Court Opinion

ID: 6158315
Source: CourtListenerOpinion
Date Created: 2022-02-05 16:28:34.134152+00
Date Added: 2024-06-11T08:55:20.818224
License: Public Domain

Delehanty, S.
Deceased died March 6, 1939, leaving a will dated November 8, 1938. In July, 1937, she married one Paul Bathelt, who in July, 1938, pleaded guilty to murder in the second degree and was sentenced to life imprisonment in a State prison of the State of Massachusetts. He is still confined under that judgment.
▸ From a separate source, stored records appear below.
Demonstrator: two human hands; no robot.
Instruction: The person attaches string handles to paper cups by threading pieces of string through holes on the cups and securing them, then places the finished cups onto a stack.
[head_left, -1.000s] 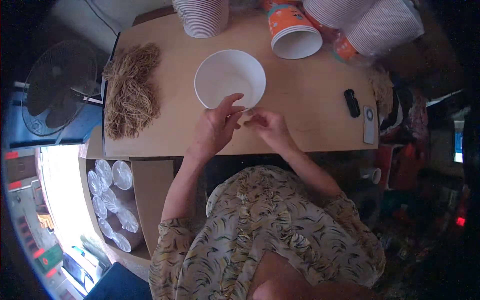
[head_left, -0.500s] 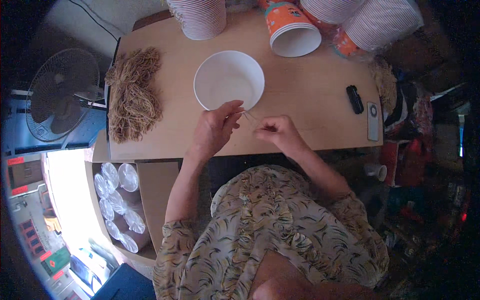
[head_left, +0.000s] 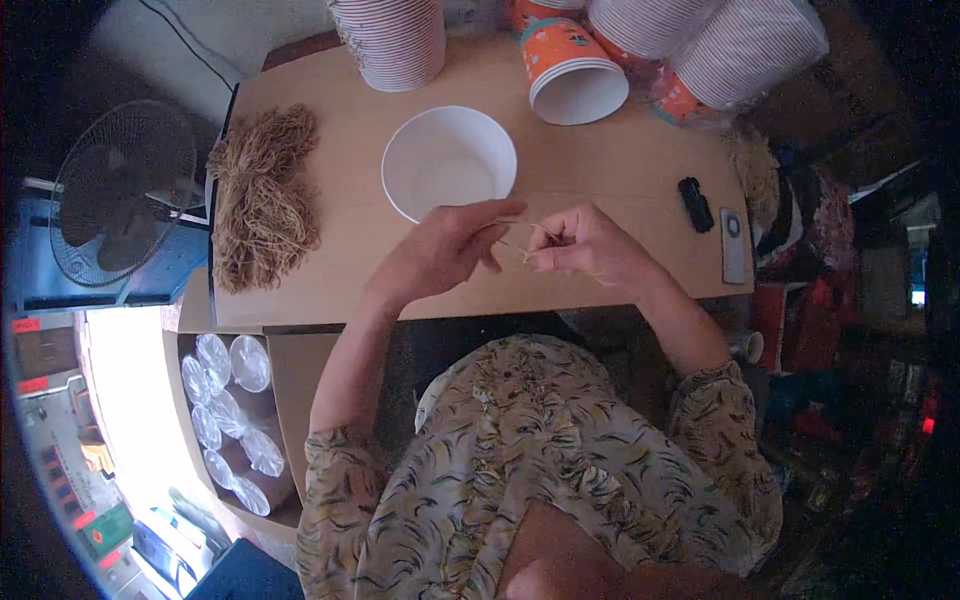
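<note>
Over the near part of the table, my left hand (head_left: 440,248) is closed in a pinch on a thin tan cord (head_left: 520,248). My right hand (head_left: 592,248) pinches the same cord a short way to the right, so it spans the gap between my fingers. Just beyond my left hand stands a round white paper tub (head_left: 450,160), its mouth facing up and nothing visible inside. A tangled bundle of brown twine (head_left: 262,205) lies on the table's left side.
Tall stacks of paper tubs (head_left: 395,45) and orange tubs (head_left: 575,80) line the far edge. A black object (head_left: 695,204) and a pale flat device (head_left: 733,245) lie at right. An open carton (head_left: 300,400) of plastic-wrapped pieces and a fan (head_left: 120,190) stand left.
My right hand has come up and turned, now close to my left hand. The cord shows stretched between both hands. The whole view has shifted slightly.
</note>
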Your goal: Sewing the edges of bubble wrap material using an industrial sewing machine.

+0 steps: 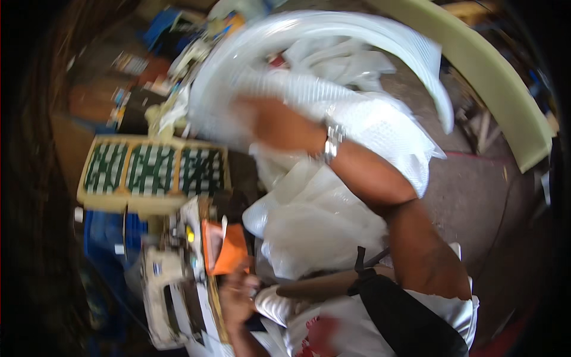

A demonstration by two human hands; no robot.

The petition in this probate proceeding alleges that deceased left no surviving spouse. Bathelt was served with no citation in the proceeding but he received the notice of probate prescribed in the Surrogate’s Court Act for the reason that he is a prospective beneficiary under the propounded will of deceased. Bathelt has appeared by counsel in the proceeding and has filed an answer objecting to the probate of the will on the usual grounds. The proponent now moves to strike out the objections.
So much of the motion as is based on Bathelt’s alleged lack of right of inheritance and so on his lack of status as distributee because of an alleged abandonment of deceased and failure to provide for her would require the trial of a fact issue. Determination of the motion on that ground is not essential and the court will not consider that aspect of the motion since it believes that the other ground urged is sufficient as .'matter of law to require the granting of the motion."
The second ground for dismissal of the objections is that under the statute law of New York Bathelt is civilly dead and hence no longer occupies a status as distributee of deceased. Section 511 *491of the Penal Law of this State provides: “ A person sentenced to imprisonment for life is thereafter deemed civilly dead.” Subdivision 2 of section 6 of Domestic Relations Law validates the second marriage of a person whose spouse “ has been finally sentenced to imprisonment for life.” Section 58 of Domestic Relations Law says: “A pardon granted to a person sentended to imprisonment for life within this State does not restore that person to the rights of a previous marriage.”
Under the common law and the statutes Bathelt ceased to be the spouse of Marguerite Lindewall on July 13, 1938, when judgment of life imprisonment was imposed upon him for the murder to which he had pleaded guilty. (Avery v. Everett, 110 N. Y. 317.) Since at the date of deceased’s death on March 6, 1939, no marriage existed between Bathelt and deceased he then had no status as distributee of deceased under the law of this State. It is of no consequence that his sentence was imposed for a crime committed in the State of Massachusetts nor that his indictment and punishment occurred wholly within that State. (Jones v. Jones, 249 App. Div. 470; affd., 274 N. Y. 574.)
The result reached by the court imposes no forfeiture. (Compare Riggs v. Palmer, 115 N. Y. 506, 514; Smith v. Metropolitan Life Ins. Co., 125 Misc. 670, 677.) It adjudges only that the-survival of deceased by Bathelt gave him no property right in her estate. By his criminal act and the judgment rendered thereon he is barred from claiming any interest in deceased’s estate arising from a marital status which ceased prior to her death. His claim of right of succession must derive from a statute (Dec. Est. Law, § 83) which has no force in his case because of the equally effective statutory provision (Penal Law, § 511) which negates his claim. (Compare Matter of Donnelly, 125 Cal. 417; 58 P. 61.) Bathelt will have an interest in deceased’s estate only if the will is probated. The gift therein to him is valid. (Hill v. Guaranty Trust Co., 163 App. Div. 374.)
Submit, on notice, order dismissing the objections to probate.